Il tema dell'energia continua a essere un grattacapo per il governo Meloni. La proposta del vicepresidente esecutivo della Commissione Raffaele Fitto (ex ministro italiano agli Affari europei) di utilizzare i fondi di coesione, il fondo di sviluppo regionale e il fondo per una transizione giusta "per affrontare le sfide" poste dalla crisi ha fatto infuriare le Regioni. Molte di queste risorse infatti, sono già state impegnate in programmi territoriali, politiche di sviluppo e crescita. Privare le Regioni dei fondi significherebbe lasciarle a secco all'improvviso.

Palazzo Chigi chiede flessibilità all'Ue.
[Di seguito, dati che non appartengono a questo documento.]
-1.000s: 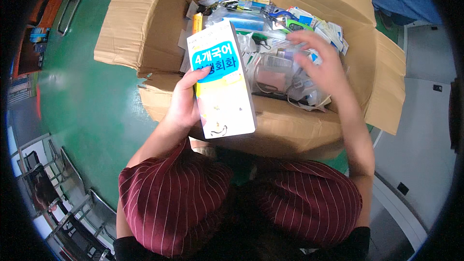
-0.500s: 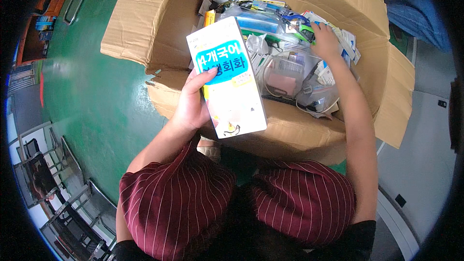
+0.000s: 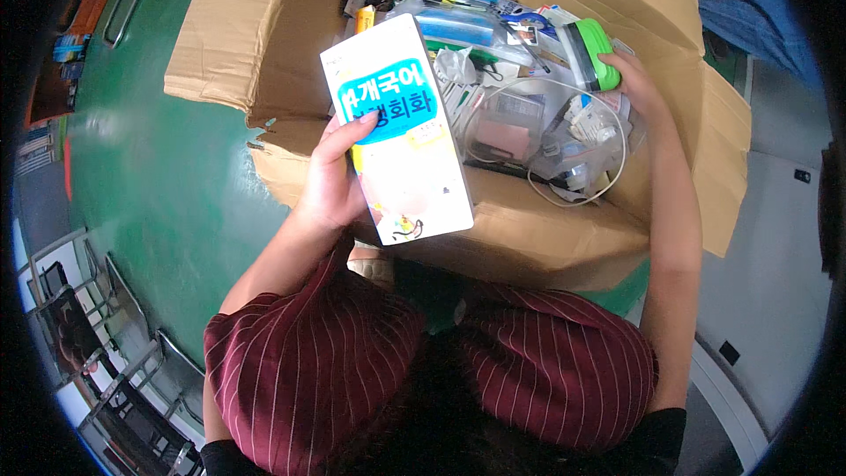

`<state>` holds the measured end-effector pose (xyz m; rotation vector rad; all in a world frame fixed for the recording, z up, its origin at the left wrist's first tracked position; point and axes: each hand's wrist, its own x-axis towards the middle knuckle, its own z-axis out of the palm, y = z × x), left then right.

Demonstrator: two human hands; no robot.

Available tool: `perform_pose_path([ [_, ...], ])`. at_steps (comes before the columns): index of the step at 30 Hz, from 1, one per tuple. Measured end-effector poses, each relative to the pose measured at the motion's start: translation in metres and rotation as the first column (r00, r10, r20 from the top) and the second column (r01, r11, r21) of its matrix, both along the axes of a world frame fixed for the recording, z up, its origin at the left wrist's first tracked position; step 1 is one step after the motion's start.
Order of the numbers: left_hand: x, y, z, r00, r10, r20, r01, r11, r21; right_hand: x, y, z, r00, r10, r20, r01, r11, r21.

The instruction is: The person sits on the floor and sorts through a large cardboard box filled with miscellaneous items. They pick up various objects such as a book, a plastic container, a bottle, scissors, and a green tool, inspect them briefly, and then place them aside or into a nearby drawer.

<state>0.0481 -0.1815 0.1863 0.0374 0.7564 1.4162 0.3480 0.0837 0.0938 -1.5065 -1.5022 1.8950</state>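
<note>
In my left hand (image 3: pixel 333 172) is a white book (image 3: pixel 423 181) with a blue title patch, its thumb across the cover and the other fingers behind it. The book is held tilted over the near left side of a large cardboard box (image 3: pixel 538 238). My right hand (image 3: pixel 634 85) grips the edge of a bright green case (image 3: pixel 597 46) with a pale, clear-looking side, above the box's contents. A clear plastic bag (image 3: pixel 564 154) and a loop of white cable (image 3: pixel 625 145) lie just below that hand. A pink item (image 3: pixel 500 137) sits under clear plastic beside them.
Packets, papers and a blue pouch-like item (image 3: pixel 454 28) fill the box. Its flaps (image 3: pixel 211 35) are folded outward. Metal-framed chairs (image 3: pixel 115 361) stand on the green floor (image 3: pixel 132 194) at left; a grey panel (image 3: pixel 767 238) is at right. Blue fabric (image 3: pixel 749 22) shows at the upper right.
My right hand has taken hold of the green case and raised it from among the items, tilting it. The book stays in my left hand; the view has shifted slightly.
</note>
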Motion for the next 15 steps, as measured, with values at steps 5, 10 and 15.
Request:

Nei giorni scorsi il governo aveva sollecitato una deroga al Patto di stabilità per far fronte ai costi dell'energia. Attualmente le uniche spese esonerate dagli stringenti vincoli di bilancio Ue sono quelle in materia di difesa. Bruxelles però non si era sbilanciata. Qualche giorno fa aveva la portavoce dell'esecutivo europeo aveva fatto notare che l'Ue avesse messo a disposizione già diversi strumenti (il Next Generation EU, i fondi di Coesione e il fondo per la Modernizzazione, per un totale di 95 miliardi di euro), facendo intendere di non essere disponibile ad allargare i margini.